Quote the whole listing exactly. Leave the pictures out of your copy.

____________________

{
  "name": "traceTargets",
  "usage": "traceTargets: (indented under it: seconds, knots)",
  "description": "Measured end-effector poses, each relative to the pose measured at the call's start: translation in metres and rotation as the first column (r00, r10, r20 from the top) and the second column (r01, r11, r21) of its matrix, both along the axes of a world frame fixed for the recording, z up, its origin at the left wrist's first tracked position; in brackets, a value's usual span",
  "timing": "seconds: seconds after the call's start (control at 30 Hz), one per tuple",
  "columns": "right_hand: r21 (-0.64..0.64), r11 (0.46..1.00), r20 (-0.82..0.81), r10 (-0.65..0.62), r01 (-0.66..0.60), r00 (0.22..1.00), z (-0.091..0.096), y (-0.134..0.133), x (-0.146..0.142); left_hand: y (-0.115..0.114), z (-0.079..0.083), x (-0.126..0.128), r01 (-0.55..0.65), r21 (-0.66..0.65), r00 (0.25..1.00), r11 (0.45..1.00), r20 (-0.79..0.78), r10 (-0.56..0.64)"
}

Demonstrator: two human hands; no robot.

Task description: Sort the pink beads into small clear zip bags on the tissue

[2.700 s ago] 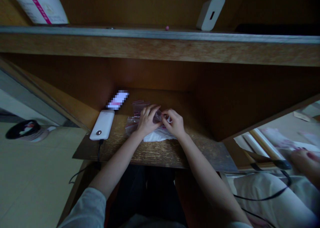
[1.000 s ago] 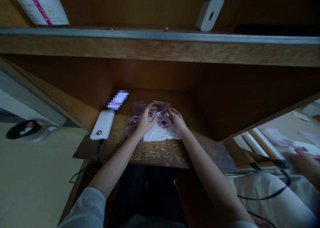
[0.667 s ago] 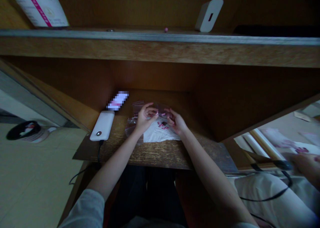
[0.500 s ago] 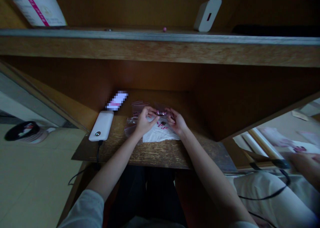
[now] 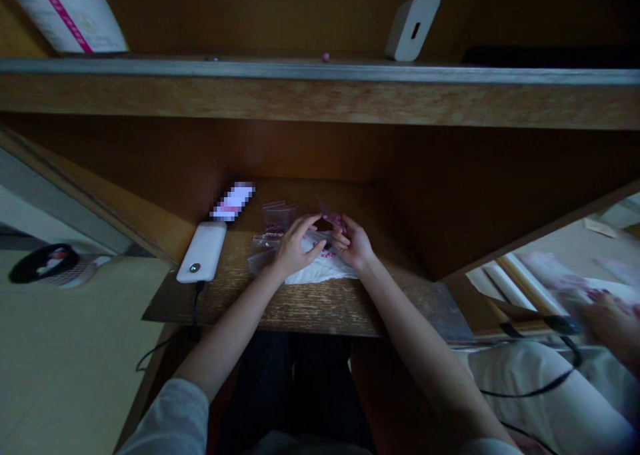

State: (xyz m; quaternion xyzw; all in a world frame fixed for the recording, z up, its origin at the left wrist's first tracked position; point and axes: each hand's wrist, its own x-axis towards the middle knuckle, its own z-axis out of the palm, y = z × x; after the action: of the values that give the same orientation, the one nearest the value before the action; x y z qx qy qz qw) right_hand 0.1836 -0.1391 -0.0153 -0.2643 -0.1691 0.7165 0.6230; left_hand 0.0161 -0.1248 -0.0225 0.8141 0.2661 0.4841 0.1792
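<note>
Head view: the right hand (image 5: 356,245) has narrowed to a pinch, lifting a small clear zip bag (image 5: 331,216) off the white tissue (image 5: 320,273). The left hand (image 5: 296,248) curves over the tissue, its hold unclear. Other bags (image 5: 277,218) lie left; open bench (image 5: 310,312) fronts them, beside a white power bank (image 5: 203,252).

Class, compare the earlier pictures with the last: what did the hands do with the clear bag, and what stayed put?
The right hand now holds the clear bag up at its edge; the left hand has dropped lower over the white tissue. The white power bank and the stack of small bags stayed where they were.
</note>
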Motion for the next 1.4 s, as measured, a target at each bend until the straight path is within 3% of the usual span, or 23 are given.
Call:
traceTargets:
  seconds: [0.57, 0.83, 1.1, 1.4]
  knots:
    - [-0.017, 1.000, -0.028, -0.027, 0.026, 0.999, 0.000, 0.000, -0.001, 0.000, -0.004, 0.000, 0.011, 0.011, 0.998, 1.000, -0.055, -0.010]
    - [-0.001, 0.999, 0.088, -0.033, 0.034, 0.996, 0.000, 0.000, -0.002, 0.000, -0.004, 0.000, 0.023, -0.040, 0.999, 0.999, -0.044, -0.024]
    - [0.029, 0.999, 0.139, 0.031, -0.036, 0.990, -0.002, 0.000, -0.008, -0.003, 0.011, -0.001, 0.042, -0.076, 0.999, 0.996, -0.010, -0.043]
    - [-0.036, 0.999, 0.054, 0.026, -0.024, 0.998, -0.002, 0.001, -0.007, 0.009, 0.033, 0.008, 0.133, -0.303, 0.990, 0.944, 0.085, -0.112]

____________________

§ Response for this exercise:
{
  "name": "traceTargets",
  "usage": "traceTargets: (indented under it: seconds, knots)",
  "description": "Measured end-effector poses, each relative to the pose measured at the call's start: translation in metres and rotation as the first column (r00, r10, r20 from the top) and the second column (r01, r11, r21) of its matrix, both along the axes of a world frame fixed for the recording, z up, its origin at the left wrist's first tracked position; in brackets, a value's usual span",
  "timing": "seconds: seconds after the call's start (control at 30 Hz), one per tuple",
  "columns": "right_hand: r21 (-0.64..0.64), r11 (0.46..1.00), r20 (-0.82..0.81), r10 (-0.65..0.62), r01 (-0.66..0.60), r00 (0.22..1.00), z (-0.091..0.096), y (-0.134..0.133), x (-0.146..0.142); left_hand: y (-0.115..0.114), z (-0.079..0.083), x (-0.126..0.128), r01 (-0.55..0.65), r21 (-0.66..0.65), r00 (0.25..1.00), r11 (0.45..1.00), r20 (-0.79..0.78), r10 (-0.56..0.64)"
}

Demonstrator: two human hands; no robot.

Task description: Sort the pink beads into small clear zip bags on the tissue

[2.700 s ago] 
[1.000 s ago] 
[0.667 s ago] 
[0.500 s ago] 
[now] 

State: (xyz m; quaternion xyzw; all in a world frame fixed for the recording, z up, its origin at the left wrist's first tracked position; point and axes: each hand's wrist, its own x-axis towards the middle knuckle, its own z-axis out of the palm, y = z × x; after the action: of the values that give the same orientation, the one nearest the value before the action; x y z qx qy qz qw) right_hand 0.1836 -0.1391 -0.0153 -0.2643 -0.1691 0.7165 0.6230; left_hand 0.0161 -0.1248 -0.0225 0.8141 0.2661 0.4841 0.1792
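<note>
Head view: the right hand (image 5: 356,245) has narrowed to a pinch, lifting a small clear zip bag (image 5: 331,216) off the white tissue (image 5: 320,273). The left hand (image 5: 296,248) curves over the tissue, its hold unclear. Other bags (image 5: 277,218) lie left; open bench (image 5: 310,312) fronts them, beside a white power bank (image 5: 203,252).

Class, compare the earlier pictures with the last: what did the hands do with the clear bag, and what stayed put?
The right hand now holds the clear bag up at its edge; the left hand has dropped lower over the white tissue. The white power bank and the stack of small bags stayed where they were.
</note>
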Motion for the next 1.4 s, as measured, a target at each bend until the straight path is within 3% of the usual span, or 23 are given.
Call:
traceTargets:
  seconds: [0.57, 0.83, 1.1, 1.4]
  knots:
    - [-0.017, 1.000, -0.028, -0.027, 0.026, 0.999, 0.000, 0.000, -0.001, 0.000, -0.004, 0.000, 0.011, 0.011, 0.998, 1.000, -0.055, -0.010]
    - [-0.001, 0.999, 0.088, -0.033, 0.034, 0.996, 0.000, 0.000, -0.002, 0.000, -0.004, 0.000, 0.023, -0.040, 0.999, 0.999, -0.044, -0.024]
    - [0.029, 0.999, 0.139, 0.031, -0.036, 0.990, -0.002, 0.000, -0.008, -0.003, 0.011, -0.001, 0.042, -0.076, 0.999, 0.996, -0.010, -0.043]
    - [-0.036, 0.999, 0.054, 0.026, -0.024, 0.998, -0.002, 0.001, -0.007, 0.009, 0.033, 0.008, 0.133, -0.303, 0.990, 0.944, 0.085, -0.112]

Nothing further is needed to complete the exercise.